Down to the last line, set down the material below exactly; skip the pictures.

• • • • •

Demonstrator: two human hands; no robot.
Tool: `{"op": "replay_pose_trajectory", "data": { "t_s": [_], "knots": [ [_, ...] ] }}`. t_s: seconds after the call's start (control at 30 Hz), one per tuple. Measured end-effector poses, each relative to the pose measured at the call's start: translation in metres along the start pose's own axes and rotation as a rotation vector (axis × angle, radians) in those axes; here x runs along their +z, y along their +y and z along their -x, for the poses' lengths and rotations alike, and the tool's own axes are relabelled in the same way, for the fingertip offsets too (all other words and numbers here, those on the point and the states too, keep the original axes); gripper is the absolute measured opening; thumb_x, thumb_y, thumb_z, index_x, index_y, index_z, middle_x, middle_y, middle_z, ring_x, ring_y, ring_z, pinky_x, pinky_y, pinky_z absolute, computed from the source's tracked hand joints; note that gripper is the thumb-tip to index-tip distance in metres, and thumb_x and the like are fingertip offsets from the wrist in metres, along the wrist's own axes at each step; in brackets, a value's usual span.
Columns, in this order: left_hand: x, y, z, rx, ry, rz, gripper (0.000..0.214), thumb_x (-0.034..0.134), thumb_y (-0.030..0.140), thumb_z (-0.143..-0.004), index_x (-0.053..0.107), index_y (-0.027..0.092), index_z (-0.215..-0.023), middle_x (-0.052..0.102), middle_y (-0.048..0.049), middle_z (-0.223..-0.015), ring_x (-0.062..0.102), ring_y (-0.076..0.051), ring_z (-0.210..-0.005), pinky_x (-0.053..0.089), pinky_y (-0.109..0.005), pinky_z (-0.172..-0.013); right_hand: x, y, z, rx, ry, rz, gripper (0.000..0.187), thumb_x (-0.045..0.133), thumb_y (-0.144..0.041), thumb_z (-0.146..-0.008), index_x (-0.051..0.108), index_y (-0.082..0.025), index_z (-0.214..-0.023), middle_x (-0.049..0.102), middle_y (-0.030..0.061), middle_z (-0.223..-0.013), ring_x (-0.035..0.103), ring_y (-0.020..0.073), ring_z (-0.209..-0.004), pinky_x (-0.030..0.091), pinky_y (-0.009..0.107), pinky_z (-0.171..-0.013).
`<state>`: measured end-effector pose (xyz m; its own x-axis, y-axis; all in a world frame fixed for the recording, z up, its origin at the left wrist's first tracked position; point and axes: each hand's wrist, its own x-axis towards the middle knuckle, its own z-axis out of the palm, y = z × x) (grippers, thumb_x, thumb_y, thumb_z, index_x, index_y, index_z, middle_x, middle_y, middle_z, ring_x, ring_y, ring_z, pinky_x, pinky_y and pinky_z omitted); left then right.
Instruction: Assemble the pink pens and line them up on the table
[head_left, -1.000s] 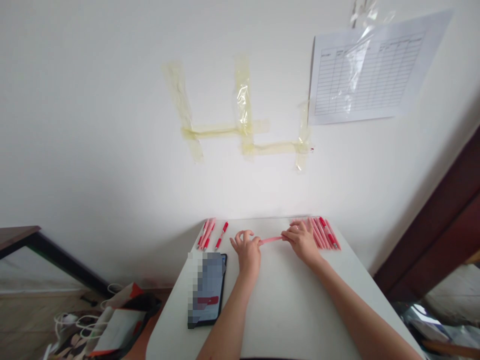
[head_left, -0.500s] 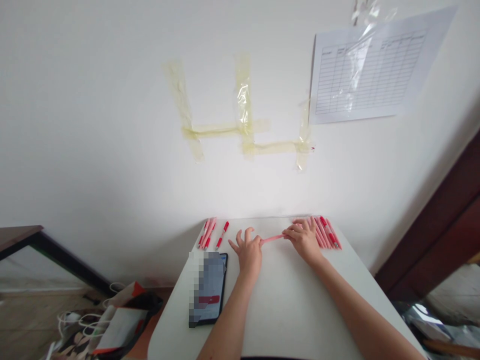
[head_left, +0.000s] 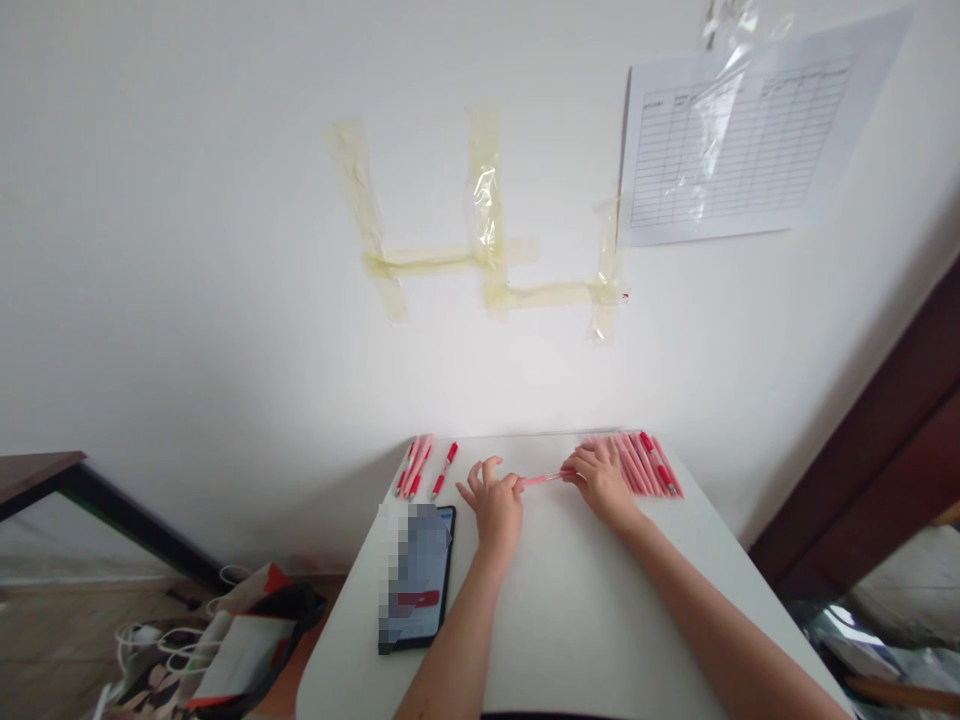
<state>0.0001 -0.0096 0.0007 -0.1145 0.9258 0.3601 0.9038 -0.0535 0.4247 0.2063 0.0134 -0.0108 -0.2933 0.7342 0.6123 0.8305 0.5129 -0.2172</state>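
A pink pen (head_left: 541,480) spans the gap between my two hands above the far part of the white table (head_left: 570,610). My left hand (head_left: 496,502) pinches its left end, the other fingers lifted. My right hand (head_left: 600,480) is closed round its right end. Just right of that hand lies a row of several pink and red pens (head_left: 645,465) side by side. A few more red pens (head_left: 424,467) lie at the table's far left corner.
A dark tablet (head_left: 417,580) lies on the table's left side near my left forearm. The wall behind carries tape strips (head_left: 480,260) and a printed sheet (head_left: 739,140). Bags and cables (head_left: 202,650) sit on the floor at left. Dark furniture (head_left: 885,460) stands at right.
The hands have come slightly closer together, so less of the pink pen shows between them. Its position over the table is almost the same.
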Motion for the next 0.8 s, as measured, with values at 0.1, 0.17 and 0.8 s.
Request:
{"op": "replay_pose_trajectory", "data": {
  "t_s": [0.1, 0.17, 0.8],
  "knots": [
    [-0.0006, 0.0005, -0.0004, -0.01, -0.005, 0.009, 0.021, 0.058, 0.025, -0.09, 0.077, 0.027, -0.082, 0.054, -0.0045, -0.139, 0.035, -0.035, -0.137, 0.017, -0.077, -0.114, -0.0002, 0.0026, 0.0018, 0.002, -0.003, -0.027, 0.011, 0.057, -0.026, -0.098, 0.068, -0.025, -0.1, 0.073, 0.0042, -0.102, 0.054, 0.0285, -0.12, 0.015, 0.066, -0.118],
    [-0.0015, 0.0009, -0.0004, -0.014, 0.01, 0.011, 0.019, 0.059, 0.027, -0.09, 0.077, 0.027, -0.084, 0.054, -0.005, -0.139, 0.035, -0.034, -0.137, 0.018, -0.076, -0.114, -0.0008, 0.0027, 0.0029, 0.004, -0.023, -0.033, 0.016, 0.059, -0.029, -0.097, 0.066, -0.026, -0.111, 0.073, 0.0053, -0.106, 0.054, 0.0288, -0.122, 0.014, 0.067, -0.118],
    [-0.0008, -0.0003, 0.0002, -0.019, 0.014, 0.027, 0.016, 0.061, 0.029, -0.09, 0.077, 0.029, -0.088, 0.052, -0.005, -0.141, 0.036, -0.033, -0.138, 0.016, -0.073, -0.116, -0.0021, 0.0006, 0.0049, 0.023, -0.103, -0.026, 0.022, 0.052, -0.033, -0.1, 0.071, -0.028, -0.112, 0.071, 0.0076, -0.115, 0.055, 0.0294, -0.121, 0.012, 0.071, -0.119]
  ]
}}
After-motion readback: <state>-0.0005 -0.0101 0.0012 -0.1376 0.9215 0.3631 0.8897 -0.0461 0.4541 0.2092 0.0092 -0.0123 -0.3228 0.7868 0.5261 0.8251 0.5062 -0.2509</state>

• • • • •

#### [Exercise solution]
Demonstrator: two human hands; no robot.
Tool: `{"op": "replay_pose_trajectory", "data": { "t_s": [_], "knots": [ [_, ...] ] }}`. t_s: seconds after the call's start (control at 30 Hz), one per tuple. Measured end-effector poses, each relative to the pose measured at the call's start: translation in metres along the start pose's own axes and rotation as a rotation vector (axis × angle, radians) in those axes; here x runs along their +z, y along their +y and z along their -x, for the poses' lengths and rotations alike, and the tool's own axes are relabelled in the same way, for the fingertip offsets too (all other words and numbers here, those on the point and the states too, keep the original axes); gripper is the absolute measured opening; thumb_x, thumb_y, thumb_z, index_x, index_y, index_z, middle_x, middle_y, middle_z, ring_x, ring_y, ring_z, pinky_x, pinky_y, pinky_z absolute, computed from the source's tracked hand joints; note that gripper is the thumb-tip to index-tip distance in metres, and thumb_x and the like are fingertip offsets from the wrist in metres, along the wrist's own axes at each step; in brackets, a value's usual span.
Columns, in this order: left_hand: x, y, z, rx, ry, rz, gripper (0.000..0.214), thumb_x (-0.034..0.134), thumb_y (-0.030..0.140), thumb_z (-0.143..-0.004), index_x (-0.053..0.107), index_y (-0.027..0.092), index_z (-0.215..-0.023), middle_x (-0.052..0.102), middle_y (-0.048..0.049), middle_z (-0.223..-0.015), ring_x (-0.062..0.102), ring_y (-0.076..0.051), ring_z (-0.210..-0.005), pinky_x (-0.053..0.089), pinky_y (-0.109..0.005), pinky_z (-0.172..-0.013); right_hand: x, y, z, rx, ry, rz, gripper (0.000..0.187), thumb_x (-0.045..0.133), thumb_y (-0.144..0.041), thumb_z (-0.146..-0.008), index_x (-0.051..0.108), index_y (-0.082..0.025), index_z (-0.214..-0.023), middle_x (-0.049..0.102), middle_y (-0.030..0.061), middle_z (-0.223..-0.013), ring_x (-0.035..0.103), ring_y (-0.020..0.073), ring_z (-0.209..-0.004), pinky_x (-0.030..0.091), pinky_y (-0.009..0.107), pinky_z (-0.171..-0.013).
`<state>`: measured end-effector pose (xyz m; its own x-axis, y-axis; all in a world frame fixed for the recording, z up, its origin at the left wrist's first tracked position; point and axes: each hand's wrist, its own x-axis towards the middle knuckle, its own z-axis out of the palm, y = z × x) (grippers, thumb_x, thumb_y, thumb_z, index_x, index_y, index_z, middle_x, middle_y, middle_z, ring_x, ring_y, ring_z, pinky_x, pinky_y and pinky_z omitted); left then right.
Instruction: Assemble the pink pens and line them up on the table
[head_left, -1.000s] 
[head_left, -0.500s] 
[head_left, +0.000s] 
<state>0.0001 -0.0096 0.0007 -0.1145 0.9258 0.3601 0.9038 -0.0535 0.4247 0.2063 0.0134 -0.0108 -0.2933 0.7342 0.6123 0.8305 0.5129 -0.2172</state>
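A pink pen (head_left: 541,480) spans the gap between my two hands above the far part of the white table (head_left: 570,610). My left hand (head_left: 496,502) pinches its left end, the other fingers lifted. My right hand (head_left: 600,480) is closed round its right end. Just right of that hand lies a row of several pink and red pens (head_left: 645,465) side by side. A few more red pens (head_left: 424,467) lie at the table's far left corner.
A dark tablet (head_left: 417,580) lies on the table's left side near my left forearm. The wall behind carries tape strips (head_left: 480,260) and a printed sheet (head_left: 739,140). Bags and cables (head_left: 202,650) sit on the floor at left. Dark furniture (head_left: 885,460) stands at right.
The hands have come slightly closer together, so less of the pink pen shows between them. Its position over the table is almost the same.
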Motion for the next 0.8 s, as measured, with values at 0.1, 0.17 and 0.8 s.
Request:
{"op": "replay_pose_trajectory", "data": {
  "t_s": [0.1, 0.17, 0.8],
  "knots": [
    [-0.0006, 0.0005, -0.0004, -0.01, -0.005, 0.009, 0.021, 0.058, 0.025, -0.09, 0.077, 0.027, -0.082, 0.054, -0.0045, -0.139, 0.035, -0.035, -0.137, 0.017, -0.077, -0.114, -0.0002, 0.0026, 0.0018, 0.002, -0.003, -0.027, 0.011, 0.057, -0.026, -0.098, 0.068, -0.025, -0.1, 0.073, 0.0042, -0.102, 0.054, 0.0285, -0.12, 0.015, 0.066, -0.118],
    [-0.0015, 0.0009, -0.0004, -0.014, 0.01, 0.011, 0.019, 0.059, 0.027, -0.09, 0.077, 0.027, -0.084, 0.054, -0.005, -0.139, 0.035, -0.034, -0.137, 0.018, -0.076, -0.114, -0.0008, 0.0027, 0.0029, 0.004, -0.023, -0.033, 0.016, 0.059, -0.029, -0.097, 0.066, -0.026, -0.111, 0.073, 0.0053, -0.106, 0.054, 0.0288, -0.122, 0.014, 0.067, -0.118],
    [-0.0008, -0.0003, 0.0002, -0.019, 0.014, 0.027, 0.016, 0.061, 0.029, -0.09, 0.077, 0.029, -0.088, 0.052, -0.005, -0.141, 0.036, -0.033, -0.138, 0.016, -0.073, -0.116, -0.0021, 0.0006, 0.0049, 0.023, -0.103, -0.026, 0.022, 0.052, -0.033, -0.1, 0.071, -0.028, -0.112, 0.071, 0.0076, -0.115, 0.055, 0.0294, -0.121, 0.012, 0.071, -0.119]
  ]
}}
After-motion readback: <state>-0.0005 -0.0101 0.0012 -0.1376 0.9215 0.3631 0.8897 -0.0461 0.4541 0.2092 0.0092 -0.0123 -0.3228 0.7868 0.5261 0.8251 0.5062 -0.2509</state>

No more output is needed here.